__ABOUT THIS EXERCISE__:
Would you output the entries below only from the line containing "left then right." through the line containing "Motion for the", exactly as they stand and with both ends included?

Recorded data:
==============================
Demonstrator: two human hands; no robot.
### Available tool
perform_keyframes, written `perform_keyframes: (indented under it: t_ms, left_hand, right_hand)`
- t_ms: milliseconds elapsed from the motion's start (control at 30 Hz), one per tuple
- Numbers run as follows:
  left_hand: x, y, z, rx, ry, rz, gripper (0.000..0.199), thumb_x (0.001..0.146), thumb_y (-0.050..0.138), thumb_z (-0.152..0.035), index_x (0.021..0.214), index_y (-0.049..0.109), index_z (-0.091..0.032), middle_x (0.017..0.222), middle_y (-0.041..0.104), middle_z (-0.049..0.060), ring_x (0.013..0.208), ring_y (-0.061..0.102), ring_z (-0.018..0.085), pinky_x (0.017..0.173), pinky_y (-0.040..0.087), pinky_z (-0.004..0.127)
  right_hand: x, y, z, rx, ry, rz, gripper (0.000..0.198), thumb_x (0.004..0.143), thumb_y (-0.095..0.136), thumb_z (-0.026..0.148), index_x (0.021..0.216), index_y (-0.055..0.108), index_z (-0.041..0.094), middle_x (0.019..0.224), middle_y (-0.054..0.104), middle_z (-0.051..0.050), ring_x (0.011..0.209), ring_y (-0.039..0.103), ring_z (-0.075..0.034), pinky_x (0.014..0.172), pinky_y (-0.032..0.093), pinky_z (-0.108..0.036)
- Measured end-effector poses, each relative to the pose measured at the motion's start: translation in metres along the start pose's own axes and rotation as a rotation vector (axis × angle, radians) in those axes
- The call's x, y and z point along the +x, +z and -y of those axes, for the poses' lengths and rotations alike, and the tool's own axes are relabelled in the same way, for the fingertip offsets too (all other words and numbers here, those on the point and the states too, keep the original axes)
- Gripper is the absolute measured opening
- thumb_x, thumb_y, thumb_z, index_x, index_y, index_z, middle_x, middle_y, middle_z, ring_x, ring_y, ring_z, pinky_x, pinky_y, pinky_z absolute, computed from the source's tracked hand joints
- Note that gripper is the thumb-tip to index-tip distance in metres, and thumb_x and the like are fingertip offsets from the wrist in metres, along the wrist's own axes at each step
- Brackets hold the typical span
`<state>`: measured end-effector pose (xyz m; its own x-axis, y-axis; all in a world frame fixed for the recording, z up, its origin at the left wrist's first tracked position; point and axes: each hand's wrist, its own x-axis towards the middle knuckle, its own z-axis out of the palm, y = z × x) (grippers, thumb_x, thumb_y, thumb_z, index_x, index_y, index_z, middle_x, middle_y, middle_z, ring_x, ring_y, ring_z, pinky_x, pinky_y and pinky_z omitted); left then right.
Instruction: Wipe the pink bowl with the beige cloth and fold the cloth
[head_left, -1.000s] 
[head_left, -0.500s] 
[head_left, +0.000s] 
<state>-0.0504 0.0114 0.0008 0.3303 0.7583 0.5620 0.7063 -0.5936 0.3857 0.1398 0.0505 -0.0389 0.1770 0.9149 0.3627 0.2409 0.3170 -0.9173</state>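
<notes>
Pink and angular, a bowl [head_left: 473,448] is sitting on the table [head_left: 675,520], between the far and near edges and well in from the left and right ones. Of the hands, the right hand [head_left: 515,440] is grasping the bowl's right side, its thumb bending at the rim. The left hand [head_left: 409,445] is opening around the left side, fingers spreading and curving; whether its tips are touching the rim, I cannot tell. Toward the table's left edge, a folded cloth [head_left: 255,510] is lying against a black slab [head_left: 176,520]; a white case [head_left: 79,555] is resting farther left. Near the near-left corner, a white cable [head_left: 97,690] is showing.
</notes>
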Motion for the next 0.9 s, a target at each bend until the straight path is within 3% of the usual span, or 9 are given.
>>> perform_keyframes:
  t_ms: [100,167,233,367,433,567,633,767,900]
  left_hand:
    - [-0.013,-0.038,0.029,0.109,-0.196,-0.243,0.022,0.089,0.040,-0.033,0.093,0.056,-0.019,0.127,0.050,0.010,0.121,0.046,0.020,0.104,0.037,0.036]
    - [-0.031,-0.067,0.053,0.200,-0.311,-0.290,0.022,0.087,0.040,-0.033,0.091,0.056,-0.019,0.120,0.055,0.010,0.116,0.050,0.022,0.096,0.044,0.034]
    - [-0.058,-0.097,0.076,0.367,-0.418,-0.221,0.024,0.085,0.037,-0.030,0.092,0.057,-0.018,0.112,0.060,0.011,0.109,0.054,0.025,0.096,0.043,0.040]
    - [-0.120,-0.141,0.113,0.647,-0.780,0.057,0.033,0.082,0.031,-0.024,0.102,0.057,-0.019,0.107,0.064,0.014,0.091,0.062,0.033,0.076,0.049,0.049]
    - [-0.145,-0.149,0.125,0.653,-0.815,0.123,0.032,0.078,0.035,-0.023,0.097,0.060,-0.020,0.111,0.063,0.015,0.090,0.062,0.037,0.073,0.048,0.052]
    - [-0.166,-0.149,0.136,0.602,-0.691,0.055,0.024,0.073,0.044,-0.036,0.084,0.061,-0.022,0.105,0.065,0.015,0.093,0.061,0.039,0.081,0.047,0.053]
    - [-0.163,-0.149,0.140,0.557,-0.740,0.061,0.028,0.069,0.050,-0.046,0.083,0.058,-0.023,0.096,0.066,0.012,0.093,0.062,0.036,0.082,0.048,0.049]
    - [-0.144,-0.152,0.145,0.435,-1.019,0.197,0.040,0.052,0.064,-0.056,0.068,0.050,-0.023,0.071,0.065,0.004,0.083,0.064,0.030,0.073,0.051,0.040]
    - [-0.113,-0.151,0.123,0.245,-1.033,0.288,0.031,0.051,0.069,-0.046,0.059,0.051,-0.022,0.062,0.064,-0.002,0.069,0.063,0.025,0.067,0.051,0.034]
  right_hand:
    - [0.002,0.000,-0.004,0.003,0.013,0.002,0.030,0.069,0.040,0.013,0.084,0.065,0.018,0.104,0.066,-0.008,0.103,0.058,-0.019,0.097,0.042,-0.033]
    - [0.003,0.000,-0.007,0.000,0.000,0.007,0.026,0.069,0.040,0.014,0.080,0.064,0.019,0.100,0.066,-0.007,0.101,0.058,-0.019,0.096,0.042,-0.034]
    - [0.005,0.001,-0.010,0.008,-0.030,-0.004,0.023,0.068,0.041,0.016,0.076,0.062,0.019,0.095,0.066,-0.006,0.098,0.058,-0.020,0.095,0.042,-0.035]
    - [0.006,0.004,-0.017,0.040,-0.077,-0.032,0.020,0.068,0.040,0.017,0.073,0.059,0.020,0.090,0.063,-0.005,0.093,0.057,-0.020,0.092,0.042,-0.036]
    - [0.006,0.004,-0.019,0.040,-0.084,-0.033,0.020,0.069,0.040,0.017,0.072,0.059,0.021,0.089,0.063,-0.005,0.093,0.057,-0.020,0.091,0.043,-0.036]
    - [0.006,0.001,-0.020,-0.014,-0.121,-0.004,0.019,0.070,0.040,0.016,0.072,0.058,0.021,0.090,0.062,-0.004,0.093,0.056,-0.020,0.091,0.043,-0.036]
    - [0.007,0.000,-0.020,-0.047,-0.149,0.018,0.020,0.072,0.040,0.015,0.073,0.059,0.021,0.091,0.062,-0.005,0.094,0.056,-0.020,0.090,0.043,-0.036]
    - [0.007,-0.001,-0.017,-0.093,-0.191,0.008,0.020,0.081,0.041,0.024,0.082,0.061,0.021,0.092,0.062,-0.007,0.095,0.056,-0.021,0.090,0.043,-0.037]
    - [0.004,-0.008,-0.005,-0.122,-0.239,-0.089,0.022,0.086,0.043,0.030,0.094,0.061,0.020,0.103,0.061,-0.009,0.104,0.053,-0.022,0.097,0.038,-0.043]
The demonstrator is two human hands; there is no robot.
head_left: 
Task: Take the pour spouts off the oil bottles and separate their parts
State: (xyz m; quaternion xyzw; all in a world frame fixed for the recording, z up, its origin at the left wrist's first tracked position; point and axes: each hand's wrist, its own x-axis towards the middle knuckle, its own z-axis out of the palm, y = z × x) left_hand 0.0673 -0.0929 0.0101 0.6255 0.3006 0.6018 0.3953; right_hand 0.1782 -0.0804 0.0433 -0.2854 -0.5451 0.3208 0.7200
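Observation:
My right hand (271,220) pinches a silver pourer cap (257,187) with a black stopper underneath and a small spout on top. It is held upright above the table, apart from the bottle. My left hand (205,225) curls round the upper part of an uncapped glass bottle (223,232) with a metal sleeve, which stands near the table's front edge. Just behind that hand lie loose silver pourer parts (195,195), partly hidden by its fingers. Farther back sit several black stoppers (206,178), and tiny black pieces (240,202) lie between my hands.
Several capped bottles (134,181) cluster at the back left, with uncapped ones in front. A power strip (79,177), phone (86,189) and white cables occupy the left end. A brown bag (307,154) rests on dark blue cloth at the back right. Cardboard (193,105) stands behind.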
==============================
__ANSWER FOR THE TASK__:
`<state>`: measured end-effector pose (xyz m; its own x-axis, y-axis; all in a world frame fixed for the recording, z up, its origin at the left wrist's first tracked position; point and axes: each hand's wrist, its own x-axis towards the middle knuckle, its own z-axis out of the palm, y = z × x) (grippers, thumb_x, thumb_y, thumb_z, index_x, index_y, index_z, middle_x, middle_y, middle_z, ring_x, ring_y, ring_z, pinky_x, pinky_y and pinky_z omitted); left then right.
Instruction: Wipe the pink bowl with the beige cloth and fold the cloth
[head_left, -1.000s] 
[head_left, -0.500s] 
[head_left, +0.000s] 
<state>-0.0504 0.0114 0.0008 0.3303 0.7583 0.5620 0.7063 -0.5936 0.3857 0.1398 0.0505 -0.0389 0.1770 0.9149 0.3627 0.2409 0.3170 -0.9173</state>
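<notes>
Pink and angular, a bowl [head_left: 473,448] is sitting on the table [head_left: 675,520], between the far and near edges and well in from the left and right ones. Of the hands, the right hand [head_left: 515,440] is grasping the bowl's right side, its thumb bending at the rim. The left hand [head_left: 409,445] is opening around the left side, fingers spreading and curving; whether its tips are touching the rim, I cannot tell. Toward the table's left edge, a folded cloth [head_left: 255,510] is lying against a black slab [head_left: 176,520]; a white case [head_left: 79,555] is resting farther left. Near the near-left corner, a white cable [head_left: 97,690] is showing.
</notes>
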Motion for the next 0.9 s, a target at each bend until the straight path is within 3% of the usual span, or 9 are given.

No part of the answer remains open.